Top 5 reasons the Baucus bill is really, really bad

  1. Premium rules that are a giveaway to the insurance companies – I was stunned to see that the bill allows insurers to charge up to five times as much for some enrollees as for others, based on age. (By contrast, the House draft bill only allows them to charge up to twice as much based on age.)
  2. The individual mandate is in there anyway – if you’re allowing insurers to charge much more for the (probably) sick than they do for the (probably) healthier, why have a mandate at all? You’re not pooling risk in the manner originally proposed, so this is a heads-I-win-tails-you-lose proposition for the health plans.
  3. It taxes benefits, slowly but surely – This plan (taxes so-called “Cadillac” plans), although they’re not likely to be “Cadillac plans” for long. The tax targets plans above $21,000 indiscriminately, regardless of the reason for the added cost. How is this terrible?…First, it will hit plans hardest when they enroll older employees (who, you will remember, can cost five times as much to cover)… Next, it will hurt people who live in urban and coastal areas where medical costs are higher…Lastly, if medical costs continue to increase at 10% per year, $21,000 will be the cost of the average plan in five or six years.
  4. No public plan option
  5. Co-ops can’t always “cooperate” – …they can’t pool their negotiating ability to get better deals from providers on behalf of the American consumer

The Disease Management Care Blog, “an ongoing forum for information, insights and musings from the world of disease management” thinks it has pinpointed the reason for the AMA’s support.
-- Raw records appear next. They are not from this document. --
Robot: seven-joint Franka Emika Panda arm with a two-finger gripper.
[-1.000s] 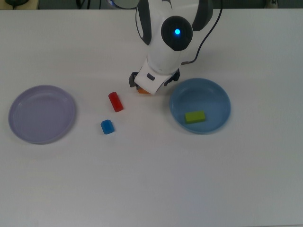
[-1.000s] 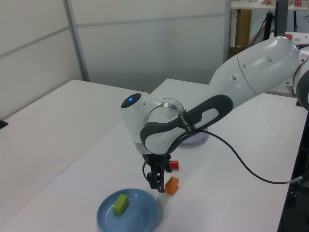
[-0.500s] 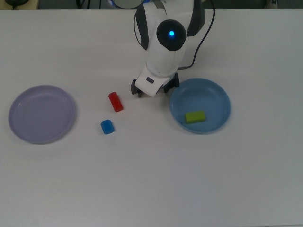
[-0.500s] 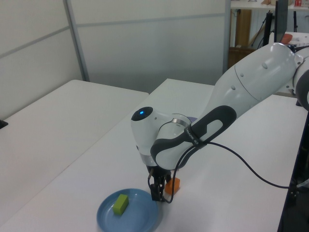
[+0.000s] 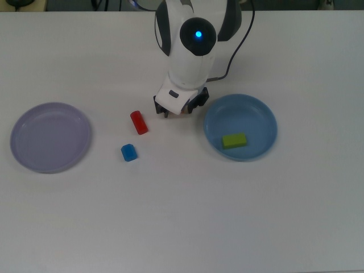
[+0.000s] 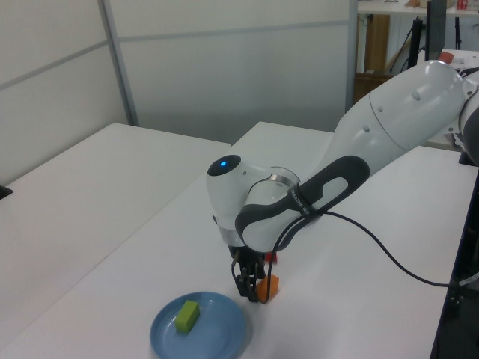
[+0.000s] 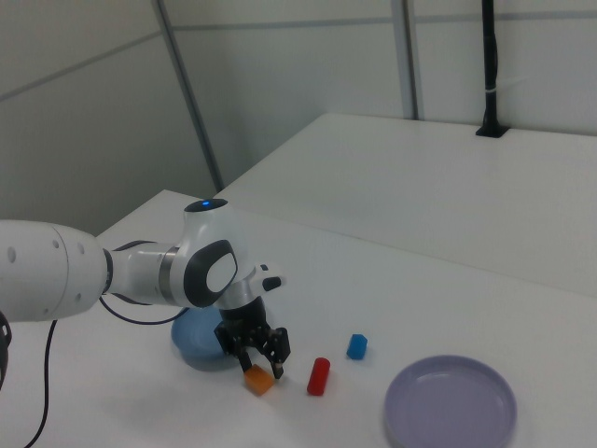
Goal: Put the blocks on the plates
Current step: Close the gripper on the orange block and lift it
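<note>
white table (image 5: 182, 216); grey wall panels (image 6: 224, 67) behind (black pole (image 7: 492, 65) in right view)
</note>
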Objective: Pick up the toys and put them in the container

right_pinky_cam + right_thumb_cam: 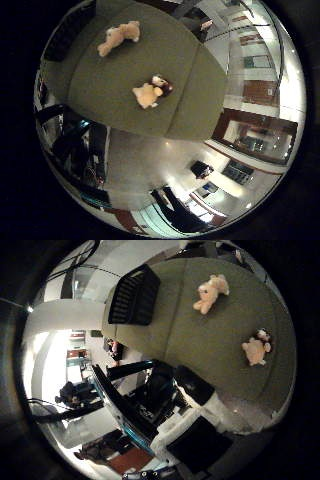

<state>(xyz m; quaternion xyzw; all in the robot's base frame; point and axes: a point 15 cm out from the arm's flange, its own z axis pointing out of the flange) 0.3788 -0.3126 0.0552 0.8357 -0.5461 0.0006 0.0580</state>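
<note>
On the olive-green cloth counter lay two tan plush toys, one mid-surface, one near an edge; black slatted container at corner. Nothing binned; finger state unclear.

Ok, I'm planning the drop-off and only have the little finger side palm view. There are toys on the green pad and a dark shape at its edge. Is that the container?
Observer: Yes. The thumb side view shows it fully: a black crate with slatted walls.
Operator: Where exactly does it stand?
Observer: On the green pad, right at its edge.
Operator: Is any toy touching it?
Observer: No. Bare pad separates it from the nearest one, the tan plush toy.
</note>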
Wonder why the American Medical Association leadership is gritting its teeth and not opposing huge increases in the Federal government’s role in medicine? It comes down to one sentence in the framework that is remarkable for its unusual clarity: ‘The scheduled 21% reduction in Medicare physician payment rates would be replaced with a 0.5% increase.’ The DMCB guesses that an average doc’s patient population is 50% Medicare. Even though Medicare is not necessarily the best payer, a back-of-the-envelope guesstimate is that this is all about the threat of a 10% pay cut.

The New Health Dialogue Blog from the New America Foundation, a “nonprofit, nonpartisan public policy institute,” writes about some of the “less-controversial” measures in the bill.

Preventive care will get more emphasis, and Medicare patients won’t have a co-pay for certain screening tests and preventive services proven to be effective. Medicare patients would also get a “wellness visit” annually (which isn’t covered now.)

Hospitals with high rates of avoidable hospital-acquired infections and certain errors will face penalties.

New ways of delivering more coordinated care will be tested and/or introduced…Payments to doctors and hospitals will be based, in part, on quality of care over quantity of procedures…

There is also a small but important provision expanding palliative care to dying children under Medicaid, so that they can basically get hospice-type care at the same time they can still be getting “disease-modifying” treatments aimed at slowing down a terminal illness and prolonging life.